While the broader catalyst are familiar, namely a slowing economy, seemignly daily terrorist attacks, a furious crackdown by Erdogan on government dissent and potential rating downgrades, this morning there have been two additional catalysts that have accelerated the selloff.
First Moody's, which has the country on junk rating as of last September, issued a warning on the country's banking system saying heightened security risks would weigh down on the economy and heap further pressure on domestic banks. The rating agency warned that Turkish banks’ bad loan ratio was set to rise to 4% this year from 3.24% “driven by the combination of high inflation, lira depreciation and the general worsening of the investment climate because of security issues and geopolitical tensions”. The caution comes as Turkey faces another downgrade to junk from Fitch later in January, which would see its last investment grade rating stripped away, promptly raising its costs of borrowing even more.

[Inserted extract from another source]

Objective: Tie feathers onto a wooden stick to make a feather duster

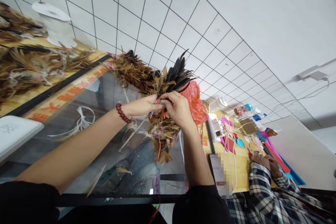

Only making matters worse, were comments from Turkey's deputy PM, Nurettin Canikli, who indicated that Turkey's head remains stuck deeply in the sand, when he blamed the plunge in the Lira on an unacceptable "campaign" to force interest rates higher. He also told AHaber TV in an interview that institutions will take whatever measures are needed for economy, that Citizens have no demand for foreign currency (not quite if judging by the plunge in the lira), that the Turkish economy will continue to “resist” such moves as dollarization level very low compared to past, and ultimately blamed the U.S. for its support to Syrian Kurdish PYD/YPG calling it “unacceptable.”
Meanwhile, the market is already pricing in further downgrades, and as of this morning, Turkey's benchmark 10Y yields jumped another 15 bps near the highest over the past year.
So what is Turkey to do? One suggestion came from ING's chief EMEA FX and rates strategist Petr Krpata who writes that a "large one-off rate hike could unleash a 10% rally in the lira" adding that “in the absence of capital controls, a large emergency rate hike seems to be the only remedy. If the root cause is domestic, the solution must be domestic too.”
However, he admits that the bar for a large hike is high - especially with Erdogan having made it quite clear such a move is unacceptable - and expects the central bank to continue with its “piecemeal approach and only hike interest rates gradually.”
He concludes that such an approach is unlikely to halt the lira’s slide and suggests further downside; sees 3.90/USD being tested before the case for a large interest increase grows stronger.
At the current rate of collapse, the lira may be there by the end of the week.